To determine the average rate of change of $f(x)$ from $x = 1$ to $x = 3$, we need to use the formula for the average rate of change:

$\text{Average Rate of Change} = \frac{f(x_2) - f(x_1)}{x_2 - x_1}$

where:

• $x_1 = 1$
• $x_2 = 3$

Now, let’s find the values of $f(1)$ and $f(3)$ from the graph.

1. Locate $f(1)$: From the graph, $f(1) = 4$.
2. Locate $f(3)$: From the graph, $f(3) = 1$.

Now, substitute these values into the formula:

$\text{Average Rate of Change} = \frac{f(3) - f(1)}{3 - 1} = \frac{1 - 4}{3 - 1} = \frac{-3}{2} = -\frac{3}{2}$

So, the average rate of change of $f(x)$ from $x = 1$ to $x = 3$ is $-\frac{3}{2}$.

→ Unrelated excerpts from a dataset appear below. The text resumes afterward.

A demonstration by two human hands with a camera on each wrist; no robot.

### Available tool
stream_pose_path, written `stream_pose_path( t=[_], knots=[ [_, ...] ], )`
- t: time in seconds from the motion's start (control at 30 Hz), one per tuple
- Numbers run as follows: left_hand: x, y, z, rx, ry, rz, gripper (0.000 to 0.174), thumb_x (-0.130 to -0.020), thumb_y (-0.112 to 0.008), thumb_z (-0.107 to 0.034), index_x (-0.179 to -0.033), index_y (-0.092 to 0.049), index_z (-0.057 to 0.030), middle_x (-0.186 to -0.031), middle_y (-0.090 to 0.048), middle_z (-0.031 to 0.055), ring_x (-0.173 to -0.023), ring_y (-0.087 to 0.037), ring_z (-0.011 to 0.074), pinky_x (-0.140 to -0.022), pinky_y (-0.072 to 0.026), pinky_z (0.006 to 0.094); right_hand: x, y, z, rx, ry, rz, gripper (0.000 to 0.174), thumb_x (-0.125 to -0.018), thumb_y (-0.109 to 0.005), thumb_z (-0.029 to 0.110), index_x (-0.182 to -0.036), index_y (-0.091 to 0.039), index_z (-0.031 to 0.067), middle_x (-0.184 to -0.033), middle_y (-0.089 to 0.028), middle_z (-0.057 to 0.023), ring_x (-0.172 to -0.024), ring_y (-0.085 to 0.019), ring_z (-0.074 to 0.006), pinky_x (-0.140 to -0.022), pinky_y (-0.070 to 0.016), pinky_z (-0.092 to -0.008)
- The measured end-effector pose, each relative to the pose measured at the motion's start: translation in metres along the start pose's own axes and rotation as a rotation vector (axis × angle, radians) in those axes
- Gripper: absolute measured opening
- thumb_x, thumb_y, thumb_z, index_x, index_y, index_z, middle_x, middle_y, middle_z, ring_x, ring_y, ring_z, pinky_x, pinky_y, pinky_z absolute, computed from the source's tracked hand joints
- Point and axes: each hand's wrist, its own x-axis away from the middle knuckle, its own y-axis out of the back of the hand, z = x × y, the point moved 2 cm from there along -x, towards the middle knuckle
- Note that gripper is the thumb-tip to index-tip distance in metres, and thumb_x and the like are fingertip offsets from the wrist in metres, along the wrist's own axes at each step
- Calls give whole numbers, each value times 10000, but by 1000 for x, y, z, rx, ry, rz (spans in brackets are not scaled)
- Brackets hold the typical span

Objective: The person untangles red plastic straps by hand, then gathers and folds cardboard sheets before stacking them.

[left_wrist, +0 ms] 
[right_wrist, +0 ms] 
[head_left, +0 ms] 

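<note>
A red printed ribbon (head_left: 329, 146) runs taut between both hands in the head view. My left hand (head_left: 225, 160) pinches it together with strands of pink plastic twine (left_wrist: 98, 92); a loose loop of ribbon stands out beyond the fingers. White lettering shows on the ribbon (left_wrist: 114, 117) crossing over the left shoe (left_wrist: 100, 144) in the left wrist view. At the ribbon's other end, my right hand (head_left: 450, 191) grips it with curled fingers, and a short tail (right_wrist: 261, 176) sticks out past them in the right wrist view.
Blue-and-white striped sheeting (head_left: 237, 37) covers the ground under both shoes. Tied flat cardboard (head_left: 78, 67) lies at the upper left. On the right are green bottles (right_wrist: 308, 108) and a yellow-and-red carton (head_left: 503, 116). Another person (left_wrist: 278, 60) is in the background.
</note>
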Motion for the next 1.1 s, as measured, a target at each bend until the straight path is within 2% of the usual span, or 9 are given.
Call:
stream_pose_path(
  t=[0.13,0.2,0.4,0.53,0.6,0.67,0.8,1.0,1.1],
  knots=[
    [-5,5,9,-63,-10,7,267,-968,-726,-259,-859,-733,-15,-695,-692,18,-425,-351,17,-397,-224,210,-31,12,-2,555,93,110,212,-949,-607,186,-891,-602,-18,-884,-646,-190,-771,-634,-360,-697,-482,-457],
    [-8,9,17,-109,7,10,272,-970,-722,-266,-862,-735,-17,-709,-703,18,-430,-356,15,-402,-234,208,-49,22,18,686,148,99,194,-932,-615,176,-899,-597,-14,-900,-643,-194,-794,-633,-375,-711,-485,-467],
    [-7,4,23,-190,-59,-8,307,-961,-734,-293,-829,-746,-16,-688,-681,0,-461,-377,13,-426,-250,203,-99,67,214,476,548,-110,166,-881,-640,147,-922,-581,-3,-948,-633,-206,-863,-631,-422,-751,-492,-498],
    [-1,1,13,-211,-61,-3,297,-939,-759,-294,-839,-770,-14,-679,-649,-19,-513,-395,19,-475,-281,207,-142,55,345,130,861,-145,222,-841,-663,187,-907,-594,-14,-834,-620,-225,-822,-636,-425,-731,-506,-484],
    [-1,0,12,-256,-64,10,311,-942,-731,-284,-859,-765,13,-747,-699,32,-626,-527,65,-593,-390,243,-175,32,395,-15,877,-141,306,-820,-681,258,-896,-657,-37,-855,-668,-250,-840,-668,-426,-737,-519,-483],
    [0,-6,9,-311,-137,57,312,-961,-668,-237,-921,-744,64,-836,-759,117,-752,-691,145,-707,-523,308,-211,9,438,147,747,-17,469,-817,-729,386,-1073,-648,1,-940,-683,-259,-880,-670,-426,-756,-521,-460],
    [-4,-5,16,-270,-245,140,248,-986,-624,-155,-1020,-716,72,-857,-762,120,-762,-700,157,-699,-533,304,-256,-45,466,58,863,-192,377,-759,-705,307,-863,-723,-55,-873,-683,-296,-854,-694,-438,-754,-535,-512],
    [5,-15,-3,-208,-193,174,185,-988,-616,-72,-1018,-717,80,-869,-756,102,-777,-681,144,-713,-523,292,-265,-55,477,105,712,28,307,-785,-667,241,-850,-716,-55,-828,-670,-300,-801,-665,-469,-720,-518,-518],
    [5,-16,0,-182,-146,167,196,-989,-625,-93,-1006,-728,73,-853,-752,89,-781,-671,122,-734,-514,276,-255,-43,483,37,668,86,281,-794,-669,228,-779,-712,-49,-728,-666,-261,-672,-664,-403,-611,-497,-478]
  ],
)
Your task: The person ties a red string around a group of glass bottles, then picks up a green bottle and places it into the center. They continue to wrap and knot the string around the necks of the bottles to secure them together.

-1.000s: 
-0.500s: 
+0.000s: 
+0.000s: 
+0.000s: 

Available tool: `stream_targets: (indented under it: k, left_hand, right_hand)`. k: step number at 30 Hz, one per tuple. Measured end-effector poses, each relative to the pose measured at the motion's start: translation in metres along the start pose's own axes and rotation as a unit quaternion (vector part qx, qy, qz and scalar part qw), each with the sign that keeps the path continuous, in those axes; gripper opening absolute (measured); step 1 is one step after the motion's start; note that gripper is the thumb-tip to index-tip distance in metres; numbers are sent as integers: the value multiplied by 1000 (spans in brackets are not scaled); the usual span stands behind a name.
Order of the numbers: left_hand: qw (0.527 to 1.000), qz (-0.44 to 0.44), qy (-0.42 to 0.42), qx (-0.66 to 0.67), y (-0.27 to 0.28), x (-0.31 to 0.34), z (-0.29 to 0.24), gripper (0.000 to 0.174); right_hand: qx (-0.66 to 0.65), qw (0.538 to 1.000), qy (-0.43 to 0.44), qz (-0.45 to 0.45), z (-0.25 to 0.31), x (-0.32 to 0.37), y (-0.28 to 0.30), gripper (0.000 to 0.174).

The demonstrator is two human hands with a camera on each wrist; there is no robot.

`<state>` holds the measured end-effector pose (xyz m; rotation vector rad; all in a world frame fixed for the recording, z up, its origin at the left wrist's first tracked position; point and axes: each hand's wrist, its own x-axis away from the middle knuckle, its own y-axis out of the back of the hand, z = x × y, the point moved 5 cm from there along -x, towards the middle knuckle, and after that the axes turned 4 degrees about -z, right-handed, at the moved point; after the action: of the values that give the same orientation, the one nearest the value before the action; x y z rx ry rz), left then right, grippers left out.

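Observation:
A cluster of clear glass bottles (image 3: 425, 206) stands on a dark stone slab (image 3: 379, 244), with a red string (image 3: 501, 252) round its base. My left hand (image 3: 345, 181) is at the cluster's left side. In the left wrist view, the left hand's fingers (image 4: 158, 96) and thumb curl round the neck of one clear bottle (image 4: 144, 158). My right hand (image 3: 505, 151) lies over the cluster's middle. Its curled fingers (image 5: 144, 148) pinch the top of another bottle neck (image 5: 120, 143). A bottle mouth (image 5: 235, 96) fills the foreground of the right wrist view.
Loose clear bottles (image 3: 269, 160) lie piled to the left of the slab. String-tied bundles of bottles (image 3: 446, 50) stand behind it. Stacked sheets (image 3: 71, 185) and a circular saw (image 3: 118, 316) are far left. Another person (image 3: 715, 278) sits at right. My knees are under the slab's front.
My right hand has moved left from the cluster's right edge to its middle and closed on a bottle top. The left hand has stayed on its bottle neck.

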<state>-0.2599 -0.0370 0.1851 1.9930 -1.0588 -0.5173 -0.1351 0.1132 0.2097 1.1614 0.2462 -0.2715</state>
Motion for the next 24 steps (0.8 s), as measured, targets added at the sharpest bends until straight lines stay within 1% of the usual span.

Would you like further details on this process or have additional questions?

Here are five related questions to further your understanding:

1. What does a negative average rate of change indicate about a function over an interval?
2. How would the average rate of change be different if $f(1)$ and $f(3)$ were closer in value?
3. Can you find the average rate of change from $x = 2$ to $x = 4$ for this function?
4. How does the average rate of change relate to the slope of a secant line on a graph?
5. If $f(x)$ was linear, how would the average rate of change vary across different intervals?

Tip: The average rate of change formula is similar to finding the slope of a line connecting two points on a graph. This can help you interpret the function's behavior between these points.